## Task input
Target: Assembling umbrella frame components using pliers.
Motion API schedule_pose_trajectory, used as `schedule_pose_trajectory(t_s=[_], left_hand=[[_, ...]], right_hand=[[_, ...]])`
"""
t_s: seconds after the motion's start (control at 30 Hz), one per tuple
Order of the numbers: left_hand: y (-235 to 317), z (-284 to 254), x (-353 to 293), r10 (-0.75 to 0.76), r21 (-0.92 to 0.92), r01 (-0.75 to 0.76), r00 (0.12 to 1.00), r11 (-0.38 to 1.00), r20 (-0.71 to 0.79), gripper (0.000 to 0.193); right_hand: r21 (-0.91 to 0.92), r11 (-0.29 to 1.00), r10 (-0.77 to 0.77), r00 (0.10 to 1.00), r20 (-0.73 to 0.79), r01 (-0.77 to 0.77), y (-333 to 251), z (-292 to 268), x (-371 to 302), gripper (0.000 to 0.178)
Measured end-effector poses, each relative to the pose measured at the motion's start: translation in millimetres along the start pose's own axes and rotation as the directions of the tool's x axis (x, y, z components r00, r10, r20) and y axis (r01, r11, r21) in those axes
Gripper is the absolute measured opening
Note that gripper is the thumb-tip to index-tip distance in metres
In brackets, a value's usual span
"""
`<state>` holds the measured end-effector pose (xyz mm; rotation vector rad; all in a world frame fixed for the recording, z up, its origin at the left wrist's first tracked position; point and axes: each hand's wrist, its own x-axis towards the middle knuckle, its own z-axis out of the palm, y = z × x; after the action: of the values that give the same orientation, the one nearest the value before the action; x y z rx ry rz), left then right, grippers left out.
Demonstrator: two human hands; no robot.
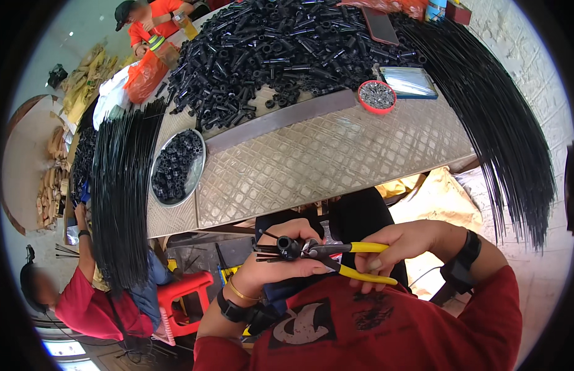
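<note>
My left hand (281, 267) is closed around a black tubular plastic part (288, 247), its round open end facing up. Several thin dark rods stick out beside it on the left. In my right hand (389, 252) are pliers with yellow handles (368, 247), the fingers wrapped round the grips and the handles spread apart. The dark jaws (318, 251) reach to the black part at my left fingers. Whether the jaws grip anything there, I cannot tell. Both hands are over my lap, just off the table's near edge.
On the table (312, 145) lie a heap of black tubular parts (268, 49), a metal bowl of black pieces (177, 167), a red dish of small metal bits (377, 97) and a phone (379, 26). Bundles of black rods (123, 185) overhang both sides. Co-workers (92, 303) sit left and at the back.
</note>
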<state>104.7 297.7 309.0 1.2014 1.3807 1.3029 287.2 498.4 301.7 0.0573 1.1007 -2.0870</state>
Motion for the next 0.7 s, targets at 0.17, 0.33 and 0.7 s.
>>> schedule_pose_trajectory(t_s=[0.17, 0.33, 0.7], left_hand=[[1.1, -1.7, 0.9, 0.017, 0.037, -0.018, 1.0, 0.999, 0.026, 0.031], [4.0, 2.2, 2.4, -0.01, 0.005, 0.01, 1.0, 1.0, -0.025, 0.032], [-0.4, -2.0, 3.3, 0.009, 0.01, -0.01, 1.0, 1.0, 0.029, 0.03]], right_hand=[[-0.029, 0.999, 0.034, 0.999, -0.016, -0.034, -7.1, 0.9, -3.4, 0.026], [-0.055, 0.997, 0.049, 0.999, -0.013, -0.049, -6.8, -2.1, -4.0, 0.027], [-0.081, 0.994, 0.069, 0.997, -0.044, -0.073, -10.2, -1.5, -5.7, 0.028]])
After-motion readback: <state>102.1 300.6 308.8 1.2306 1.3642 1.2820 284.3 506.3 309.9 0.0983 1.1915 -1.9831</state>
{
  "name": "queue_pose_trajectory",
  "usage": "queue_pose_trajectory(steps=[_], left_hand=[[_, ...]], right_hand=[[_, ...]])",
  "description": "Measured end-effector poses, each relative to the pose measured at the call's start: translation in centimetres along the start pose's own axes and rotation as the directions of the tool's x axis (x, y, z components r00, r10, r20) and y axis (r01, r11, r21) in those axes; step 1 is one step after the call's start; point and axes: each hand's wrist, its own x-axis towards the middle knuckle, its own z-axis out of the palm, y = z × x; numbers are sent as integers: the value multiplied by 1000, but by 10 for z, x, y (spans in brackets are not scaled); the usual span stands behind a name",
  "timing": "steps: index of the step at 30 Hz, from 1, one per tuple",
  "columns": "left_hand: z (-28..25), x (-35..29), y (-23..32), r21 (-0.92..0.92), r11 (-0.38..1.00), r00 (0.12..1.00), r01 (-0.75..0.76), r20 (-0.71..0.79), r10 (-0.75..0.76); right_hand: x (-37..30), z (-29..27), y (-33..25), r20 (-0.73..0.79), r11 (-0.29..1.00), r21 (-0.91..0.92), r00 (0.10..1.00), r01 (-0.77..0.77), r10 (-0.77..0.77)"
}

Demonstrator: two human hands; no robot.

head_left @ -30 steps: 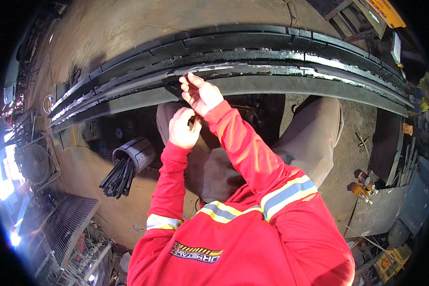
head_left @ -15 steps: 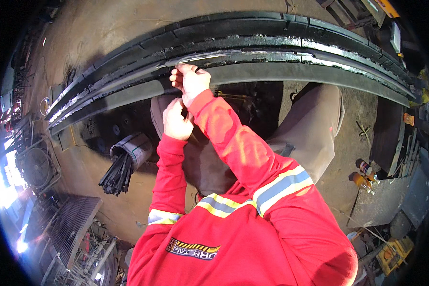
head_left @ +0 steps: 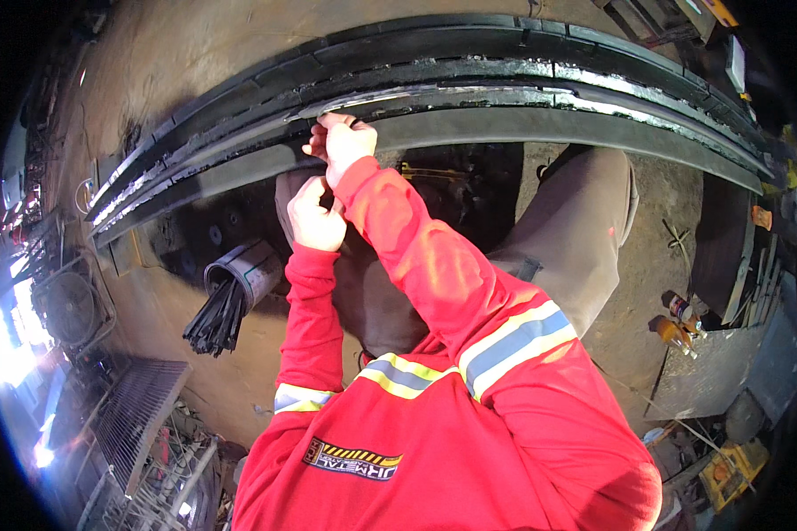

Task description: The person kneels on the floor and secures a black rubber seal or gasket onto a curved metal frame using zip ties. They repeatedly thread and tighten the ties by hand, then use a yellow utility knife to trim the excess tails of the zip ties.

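Note:
A long dark metal beam [head_left: 469,125] with several parallel ridges runs across in front of me. Along its middle groove lies a thin pale, shiny strip [head_left: 398,96]. My right hand [head_left: 349,142] is bent with its fingertips pinched together at the groove, touching the beam near the strip's left part. What is between those fingertips is too small to make out. Just below and nearer to me, my left hand [head_left: 317,217] is closed in a fist, next to the right wrist. Its contents, if any, are hidden.
Left of my legs a white bucket [head_left: 255,268] lies tilted, with dark flat strips [head_left: 220,319] sticking out. Farther left are a round fan [head_left: 66,305] and a metal grating [head_left: 140,416]. Orange bottles [head_left: 673,333] and a metal sheet [head_left: 708,376] lie at right.
Both hands have shifted slightly left, and the right fingertips have moved a little along the groove. The hands' closed shapes stay much the same.

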Motion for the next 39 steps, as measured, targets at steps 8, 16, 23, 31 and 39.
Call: queue_pose_trajectory(steps=[8,16,23,31,39], left_hand=[[2,-4,-8,-73,996,998,49,-32,-52],[-3,-5,-8,-131,991,999,31,-11,-32],[2,1,0,-45,999,1000,16,25,-15],[4,6,6,-68,998,1000,-9,-9,9],[4,5,4,-54,998,981,20,-191,-30]], right_hand=[[3,-17,3,281,891,362,944,-274,175],[1,-17,8,356,879,379,922,-289,150],[0,-16,-1,302,983,158,952,-98,47],[12,-19,-5,349,997,-70,936,-11,35],[3,-7,-8,234,992,-65,964,-112,124]])
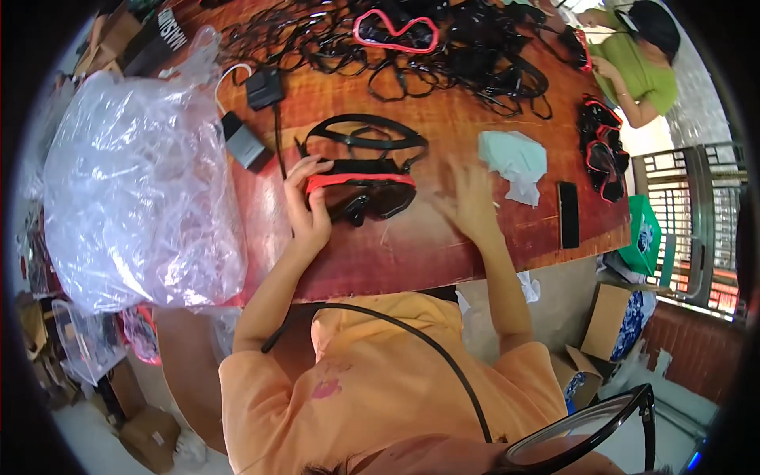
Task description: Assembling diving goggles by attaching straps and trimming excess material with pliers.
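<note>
My left hand (309, 207) grips the left end of a diving mask (388, 195) with a red rim, dark lenses and a black skirt. The mask rests on or just above the table, its nose piece toward me and its black strap (372, 142) looped out on the far side. To the right of the mask, my right hand (473, 199) is over the table, somewhat blurred, with fingers apart and nothing visible in it. Just beyond that hand lies a crumpled pale cloth or tissue (514, 162).
A big clear plastic bag (142, 190) fills the table's left side. Near it are a grey box-shaped device (244, 144) and a black adapter (264, 87). Black straps and masks (459, 55) pile up at the back. More red-rimmed masks (605, 150) and a black bar (568, 215) lie right. Another person (657, 79) works at far right.
</note>
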Available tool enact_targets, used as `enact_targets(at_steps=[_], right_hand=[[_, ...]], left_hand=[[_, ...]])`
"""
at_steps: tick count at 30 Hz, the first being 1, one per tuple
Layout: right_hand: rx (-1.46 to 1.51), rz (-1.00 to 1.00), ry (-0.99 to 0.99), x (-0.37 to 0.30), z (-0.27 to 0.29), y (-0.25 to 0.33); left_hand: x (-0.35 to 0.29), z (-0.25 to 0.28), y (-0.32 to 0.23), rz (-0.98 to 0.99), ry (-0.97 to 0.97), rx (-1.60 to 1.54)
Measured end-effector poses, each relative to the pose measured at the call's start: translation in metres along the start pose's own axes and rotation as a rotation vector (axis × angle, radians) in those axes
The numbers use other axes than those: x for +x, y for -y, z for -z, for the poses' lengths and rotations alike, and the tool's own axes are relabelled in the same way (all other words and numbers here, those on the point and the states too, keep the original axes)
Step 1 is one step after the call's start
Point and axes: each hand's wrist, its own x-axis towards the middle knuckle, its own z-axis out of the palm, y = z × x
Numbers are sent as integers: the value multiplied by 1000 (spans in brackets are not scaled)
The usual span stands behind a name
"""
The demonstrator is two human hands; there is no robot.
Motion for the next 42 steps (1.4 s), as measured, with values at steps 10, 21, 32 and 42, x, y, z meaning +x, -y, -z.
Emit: enact_targets(at_steps=[10, 21, 32, 42], right_hand=[[1754, -22, -711, 49, 56, 141], [1560, 37, -765, 84, 11, 189], [1739, 15, -588, 93, 7, 185], [586, 74, -376, 46, 31, 65]], left_hand=[[5, 2, 3, -175, 46, 7], [2, 1, 5, -208, 32, 21], [-3, -3, 21, -145, 0, -9], [-5, 4, 18, 209, 11, 9]])
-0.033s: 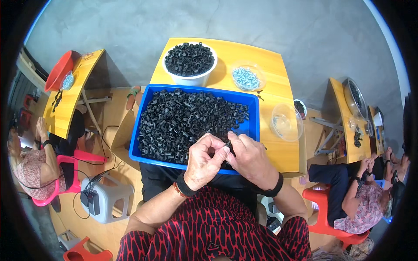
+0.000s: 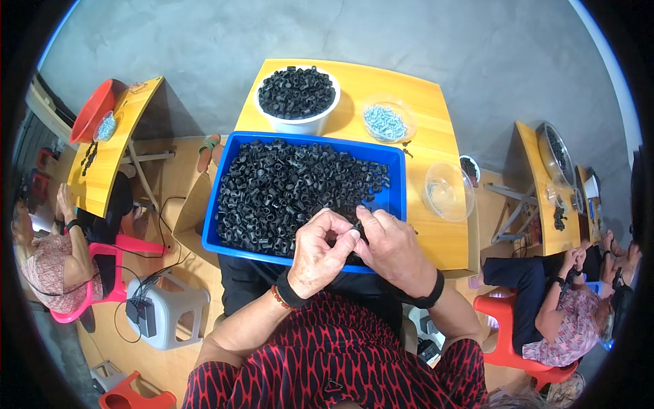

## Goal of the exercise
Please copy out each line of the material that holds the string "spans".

## Solution to this exercise
  "description": "Measured end-effector poses, each relative to the pose measured at the call's start: translation in centimetres along the start pose's own axes and rotation as the directions of the tool's x axis (x, y, z components r00, r10, r20) and y axis (r01, r11, r21) in those axes; step 1 is one step after the call's start; point and axes: each hand's wrist, its own x-axis towards the middle knuckle, its own z-axis out of the palm, y = z × x; numbers are sent as integers: the value multiplied by 1000, but by 10 for z, x, y (spans in brackets are not scaled); the usual span stands behind a name",
Numbers are sent as integers: the value multiplied by 1000 (spans in brackets are not scaled)

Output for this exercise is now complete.